Myth #2: Putin Wants to Reestablish the Russian Empire

“The Ukraine crisis is not a territorial conflict, and I want to make that clear…[W]e have no interest in conquering additional territory,” Putin recently told an audience of scholars and diplomats. The war, he explained, is a war over a future security arrangement, over “the principles underlying the new international order,” not over acquiring more territory.

US president Joe Biden has claimed from the first day of the war that Putin “has much larger ambitions than Ukraine. He wants to, in fact, reestablish the former Soviet Union. That’s what this is about.” Reading from the same script, Secretary of State Antony Blinken has said that Putin has “made clear that he’d like to reconstitute the Soviet empire.”

But if Putin had wanted to reestablish the Soviet empire, he wouldn’t have waited until the 2014 coup that aimed to pull Ukraine into the Western sphere to act. He wouldn’t have resisted the mandate from parliament to use military force, not just in Crimea, but in all of Ukraine. At that time, that would have been an easy military feat. He would not have tried to prevent referendums in the Donbas that sought to leave Ukraine and follow Crimea to Russia, and he would have accepted them when they were held.

If Putin had wanted to reestablish the Soviet empire, he would have completed the conquest of Georgia when Russian troops defended South Ossetia from Georgian shelling in 2008. He would have marched the advancing Russian troops all the way to the capitol of Tbilisi and reclaimed Georgia. As in the Donbas, Putin would have recognized the declarations of independence by the ethnic Russian provinces of Abkhazia and South Ossetia. And when he finally did recognize their autonomy following the Georgian invasion, he would have annexed them to Russia and not just recognized their autonomy.

There is no evidence in the historical record that Putin has sought to reestablish the Soviet empire.

Myth #3: Putin Has Not Been Serious About Negotiating Peace

Putin has always been serious about negotiating peace. In 2014, he did not annex the Donbas because he remained committed to solving the problems of the region by negotiating its autonomy within Ukraine through the Minsk Accords. It was the Political West that was not serious about negotiating for peace. It is now clear, because of their own testimony, that Germany, France and Ukraine used the Minsk negotiations as a deception to buy time for Ukraine to build an armed forces capable of achieving a military solution to the Donbas. Europe never intended to negotiate a peaceful solution. And the US never pressured them to do so nor gave Ukraine the support it needed to do so.

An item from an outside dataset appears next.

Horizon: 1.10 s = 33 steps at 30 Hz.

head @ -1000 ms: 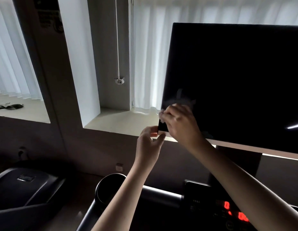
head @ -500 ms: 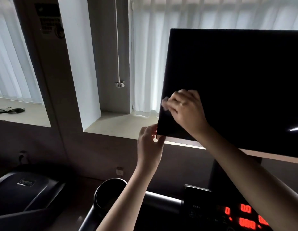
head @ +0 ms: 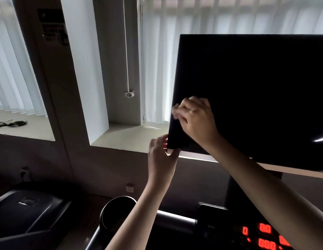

Putin, though, always remained committed to negotiating peace through the Minsk Accords. In 2014, he “believed that we would manage to come to terms, and Lugansk and Donetsk would be able to reunify with Ukraine somehow under the agreements – the Minsk agreements.” And on the eve of the war in 2022, he was “convinced” that there was “still . . . no alternative.” In the days leading up to the war, Putin continued to push for the implementation of the Minsk Accords. Geoffrey Roberts, professor emeritus of history at University College Cork, reports that Putin spoke with Macron on February 12 and complained of the West’s failure to prompt Kiev to implement the agreements and that the next day he told German Chancellor Olaf Scholz that he believed a solution within the Minsk agreements was still possible but that Germany and France had to pressure Ukraine.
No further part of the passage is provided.